[INFORMATION SHOWN]:
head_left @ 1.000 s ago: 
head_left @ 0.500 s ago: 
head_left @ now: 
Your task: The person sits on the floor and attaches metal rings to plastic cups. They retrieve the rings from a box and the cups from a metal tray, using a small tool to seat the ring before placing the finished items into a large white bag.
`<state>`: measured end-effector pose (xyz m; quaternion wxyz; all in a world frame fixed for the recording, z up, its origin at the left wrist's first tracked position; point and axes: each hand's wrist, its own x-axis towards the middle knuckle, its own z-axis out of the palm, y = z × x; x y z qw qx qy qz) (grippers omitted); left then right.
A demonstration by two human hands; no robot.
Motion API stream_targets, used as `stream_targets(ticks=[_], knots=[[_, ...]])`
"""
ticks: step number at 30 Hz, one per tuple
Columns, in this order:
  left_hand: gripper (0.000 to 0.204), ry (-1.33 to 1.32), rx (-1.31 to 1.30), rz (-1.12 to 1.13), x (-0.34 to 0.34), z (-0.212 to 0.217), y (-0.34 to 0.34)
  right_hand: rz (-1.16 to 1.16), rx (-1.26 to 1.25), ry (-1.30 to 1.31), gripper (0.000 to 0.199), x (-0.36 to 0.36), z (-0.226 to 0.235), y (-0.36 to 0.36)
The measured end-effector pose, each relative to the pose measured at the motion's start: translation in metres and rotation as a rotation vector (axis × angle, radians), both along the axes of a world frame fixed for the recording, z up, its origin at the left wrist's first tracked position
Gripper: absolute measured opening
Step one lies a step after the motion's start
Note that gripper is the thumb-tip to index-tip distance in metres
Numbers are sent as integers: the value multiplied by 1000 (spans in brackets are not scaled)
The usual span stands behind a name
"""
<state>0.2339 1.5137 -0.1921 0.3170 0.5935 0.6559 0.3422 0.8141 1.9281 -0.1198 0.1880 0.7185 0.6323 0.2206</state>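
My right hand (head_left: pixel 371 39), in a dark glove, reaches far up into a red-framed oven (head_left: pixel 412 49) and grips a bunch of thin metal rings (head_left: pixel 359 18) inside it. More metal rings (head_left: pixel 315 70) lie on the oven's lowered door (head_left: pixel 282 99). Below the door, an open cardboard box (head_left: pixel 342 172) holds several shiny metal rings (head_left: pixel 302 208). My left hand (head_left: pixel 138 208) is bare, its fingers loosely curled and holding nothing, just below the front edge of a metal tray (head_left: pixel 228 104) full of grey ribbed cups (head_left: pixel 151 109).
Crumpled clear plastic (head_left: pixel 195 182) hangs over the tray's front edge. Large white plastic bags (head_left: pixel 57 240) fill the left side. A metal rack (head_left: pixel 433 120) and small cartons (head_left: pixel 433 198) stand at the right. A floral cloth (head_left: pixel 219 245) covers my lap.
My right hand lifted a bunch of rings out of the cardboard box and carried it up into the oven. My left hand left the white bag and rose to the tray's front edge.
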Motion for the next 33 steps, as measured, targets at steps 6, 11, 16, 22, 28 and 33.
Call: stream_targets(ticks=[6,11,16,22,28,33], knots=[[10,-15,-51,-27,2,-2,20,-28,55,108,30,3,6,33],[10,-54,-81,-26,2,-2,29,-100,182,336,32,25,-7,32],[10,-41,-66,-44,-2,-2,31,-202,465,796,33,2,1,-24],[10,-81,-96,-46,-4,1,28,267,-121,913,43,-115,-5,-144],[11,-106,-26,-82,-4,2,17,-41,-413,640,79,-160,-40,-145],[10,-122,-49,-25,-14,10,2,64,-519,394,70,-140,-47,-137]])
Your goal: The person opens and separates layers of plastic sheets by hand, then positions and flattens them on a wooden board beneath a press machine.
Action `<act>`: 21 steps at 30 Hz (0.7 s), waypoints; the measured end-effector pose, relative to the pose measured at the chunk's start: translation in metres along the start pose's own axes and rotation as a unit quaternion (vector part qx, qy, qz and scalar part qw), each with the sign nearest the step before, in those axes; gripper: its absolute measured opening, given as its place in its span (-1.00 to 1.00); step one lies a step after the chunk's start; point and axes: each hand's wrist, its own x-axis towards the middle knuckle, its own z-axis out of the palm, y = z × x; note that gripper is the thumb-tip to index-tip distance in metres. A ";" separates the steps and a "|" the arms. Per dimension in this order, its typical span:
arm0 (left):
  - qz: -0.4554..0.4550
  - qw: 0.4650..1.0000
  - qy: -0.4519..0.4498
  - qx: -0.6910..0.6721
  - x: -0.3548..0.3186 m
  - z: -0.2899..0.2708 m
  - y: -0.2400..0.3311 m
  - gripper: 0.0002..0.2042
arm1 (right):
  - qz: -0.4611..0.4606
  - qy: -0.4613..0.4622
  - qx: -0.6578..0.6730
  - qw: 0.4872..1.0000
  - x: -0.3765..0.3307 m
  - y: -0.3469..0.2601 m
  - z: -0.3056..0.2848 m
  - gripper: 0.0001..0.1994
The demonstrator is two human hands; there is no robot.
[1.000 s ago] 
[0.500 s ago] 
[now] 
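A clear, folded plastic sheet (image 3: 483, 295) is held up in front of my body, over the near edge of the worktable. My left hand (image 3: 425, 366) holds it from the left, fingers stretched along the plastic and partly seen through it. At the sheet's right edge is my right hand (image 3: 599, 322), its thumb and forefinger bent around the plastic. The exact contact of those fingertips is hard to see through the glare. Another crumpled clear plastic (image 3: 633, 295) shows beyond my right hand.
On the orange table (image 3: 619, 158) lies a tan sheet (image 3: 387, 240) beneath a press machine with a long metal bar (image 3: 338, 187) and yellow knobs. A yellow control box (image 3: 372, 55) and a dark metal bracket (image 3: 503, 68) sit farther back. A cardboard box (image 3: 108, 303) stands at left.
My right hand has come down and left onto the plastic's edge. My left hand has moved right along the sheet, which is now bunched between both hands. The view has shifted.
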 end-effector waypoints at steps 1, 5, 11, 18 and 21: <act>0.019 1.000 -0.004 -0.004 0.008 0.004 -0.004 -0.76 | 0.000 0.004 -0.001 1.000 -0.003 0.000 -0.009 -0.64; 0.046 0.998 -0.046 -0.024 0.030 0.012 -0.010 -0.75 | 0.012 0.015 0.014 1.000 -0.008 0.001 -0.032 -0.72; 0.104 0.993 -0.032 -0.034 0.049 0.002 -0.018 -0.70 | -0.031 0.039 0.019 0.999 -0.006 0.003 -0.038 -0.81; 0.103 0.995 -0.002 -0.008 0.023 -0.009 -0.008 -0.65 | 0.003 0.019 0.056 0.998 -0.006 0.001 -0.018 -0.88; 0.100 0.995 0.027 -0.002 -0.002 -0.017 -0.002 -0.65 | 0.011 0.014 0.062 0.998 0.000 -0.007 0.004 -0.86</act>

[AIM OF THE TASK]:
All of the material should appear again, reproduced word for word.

[SOLUTION TO THIS EXERCISE]:
head_left @ 1.000 s ago: 
head_left @ 0.500 s ago: 
head_left @ now: 
Your task: The person sits on the floor and attaches metal rings to plastic cups. They retrieve the rings from a box and the cups from a metal tray, using a small tool to seat the ring before placing the finished items into a large white bag.
`<state>`: measured end-effector pose (xyz m; quaternion wxyz; all in a world frame fixed for the recording, z up, its origin at the left wrist's first tracked position; point and axes: each hand's wrist, its own x-axis towards the middle knuckle, its own z-axis out of the palm, y = z × x; x y z qw qx qy qz) (grippers omitted); left then right.
A demonstration by two human hands; no robot.
Motion API stream_targets, used as `stream_targets(ticks=[_], knots=[[_, ...]])`
"""
ticks: step number at 30 Hz, one per tuple
Columns, in this order:
  left_hand: gripper (0.000 to 0.204), ry (-1.33 to 1.32), rx (-1.31 to 1.30), rz (-1.12 to 1.13), x (-0.34 to 0.34), z (-0.212 to 0.217), y (-0.34 to 0.34)
  right_hand: rz (-1.16 to 1.16), rx (-1.26 to 1.25), ry (-1.30 to 1.31), gripper (0.000 to 0.199), x (-0.36 to 0.36), z (-0.226 to 0.235), y (-0.36 to 0.36)
The measured end-effector pose, each relative to the pose measured at the motion's start: translation in metres and rotation as a rotation vector (axis × angle, radians), both along the axes of a world frame fixed for the recording, z up, its origin at the left wrist's first tracked position
Gripper: absolute measured opening
Step one lies a step after the motion's start
Note that gripper is the thumb-tip to index-tip distance in metres
Numbers are sent as integers: the value multiplied by 1000 (spans in brackets are not scaled)
The usual span stands behind a name
"""
<state>0.2339 1.5137 -0.1921 0.3170 0.5935 0.6559 0.3422 0.8141 1.9281 -0.1198 0.1880 0.7185 0.6323 0.2206</state>
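My right hand (head_left: pixel 371 39), in a dark glove, reaches far up into a red-framed oven (head_left: pixel 412 49) and grips a bunch of thin metal rings (head_left: pixel 359 18) inside it. More metal rings (head_left: pixel 315 70) lie on the oven's lowered door (head_left: pixel 282 99). Below the door, an open cardboard box (head_left: pixel 342 172) holds several shiny metal rings (head_left: pixel 302 208). My left hand (head_left: pixel 138 208) is bare, its fingers loosely curled and holding nothing, just below the front edge of a metal tray (head_left: pixel 228 104) full of grey ribbed cups (head_left: pixel 151 109).
Crumpled clear plastic (head_left: pixel 195 182) hangs over the tray's front edge. Large white plastic bags (head_left: pixel 57 240) fill the left side. A metal rack (head_left: pixel 433 120) and small cartons (head_left: pixel 433 198) stand at the right. A floral cloth (head_left: pixel 219 245) covers my lap.
My right hand lifted a bunch of rings out of the cardboard box and carried it up into the oven. My left hand left the white bag and rose to the tray's front edge.
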Motion for the next 33 steps, as measured, targets at steps 6, 11, 16, 22, 28 and 33.
Call: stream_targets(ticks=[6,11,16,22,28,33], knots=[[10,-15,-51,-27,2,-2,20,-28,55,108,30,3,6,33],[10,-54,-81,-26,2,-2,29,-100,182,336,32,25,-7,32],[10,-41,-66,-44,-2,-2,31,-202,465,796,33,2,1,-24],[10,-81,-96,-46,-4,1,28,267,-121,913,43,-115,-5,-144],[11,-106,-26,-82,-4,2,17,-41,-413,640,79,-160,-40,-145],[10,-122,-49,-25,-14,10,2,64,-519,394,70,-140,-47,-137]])
Your goal: The person opens and separates layers of plastic sheets by hand, then positions and flattens them on a wooden board beneath a press machine.
Action `<act>`: 21 steps at 30 Hz (0.7 s), waypoints; the measured end-effector pose, relative to the pose measured at the chunk's start: translation in metres along the start pose's own axes and rotation as a unit quaternion (vector part qx, qy, qz and scalar part qw), each with the sign nearest the step before, in those axes; gripper: its absolute measured opening, given as its place in its span (-1.00 to 1.00); step one lies a step after the chunk's start; point and axes: each hand's wrist, its own x-axis towards the middle knuckle, its own z-axis out of the palm, y = z × x; note that gripper is the thumb-tip to index-tip distance in metres. A ";" separates the steps and a "|" the arms. Per dimension in this order, its typical span:
arm0 (left):
  - qz: -0.4554..0.4550
  - qw: 0.4650..1.0000
  - qy: -0.4519..0.4498
  - qx: -0.6910..0.6721
  - x: -0.3548..0.3186 m
  - z: -0.2899..0.2708 m
  - y: -0.2400..0.3311 m
  - gripper: 0.0002..0.2042
arm1 (right):
  - qz: -0.4611..0.4606
  - qy: -0.4613..0.4622
  - qx: -0.6578..0.6730
  - qw: 0.4872..1.0000
  - x: -0.3765..0.3307 m
  - y: -0.3469..0.2601 m
  - z: -0.3056..0.2848 m
  - gripper: 0.0001..0.1994
The demonstrator is two human hands; there is no robot.
[1.000 s ago] 
[0.500 s ago] 
[now] 
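A clear, folded plastic sheet (image 3: 483, 295) is held up in front of my body, over the near edge of the worktable. My left hand (image 3: 425, 366) holds it from the left, fingers stretched along the plastic and partly seen through it. At the sheet's right edge is my right hand (image 3: 599, 322), its thumb and forefinger bent around the plastic. The exact contact of those fingertips is hard to see through the glare. Another crumpled clear plastic (image 3: 633, 295) shows beyond my right hand.
On the orange table (image 3: 619, 158) lies a tan sheet (image 3: 387, 240) beneath a press machine with a long metal bar (image 3: 338, 187) and yellow knobs. A yellow control box (image 3: 372, 55) and a dark metal bracket (image 3: 503, 68) sit farther back. A cardboard box (image 3: 108, 303) stands at left.
My right hand has come down and left onto the plastic's edge. My left hand has moved right along the sheet, which is now bunched between both hands. The view has shifted.
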 end-effector waypoints at steps 1, 5, 11, 18 and 21: <act>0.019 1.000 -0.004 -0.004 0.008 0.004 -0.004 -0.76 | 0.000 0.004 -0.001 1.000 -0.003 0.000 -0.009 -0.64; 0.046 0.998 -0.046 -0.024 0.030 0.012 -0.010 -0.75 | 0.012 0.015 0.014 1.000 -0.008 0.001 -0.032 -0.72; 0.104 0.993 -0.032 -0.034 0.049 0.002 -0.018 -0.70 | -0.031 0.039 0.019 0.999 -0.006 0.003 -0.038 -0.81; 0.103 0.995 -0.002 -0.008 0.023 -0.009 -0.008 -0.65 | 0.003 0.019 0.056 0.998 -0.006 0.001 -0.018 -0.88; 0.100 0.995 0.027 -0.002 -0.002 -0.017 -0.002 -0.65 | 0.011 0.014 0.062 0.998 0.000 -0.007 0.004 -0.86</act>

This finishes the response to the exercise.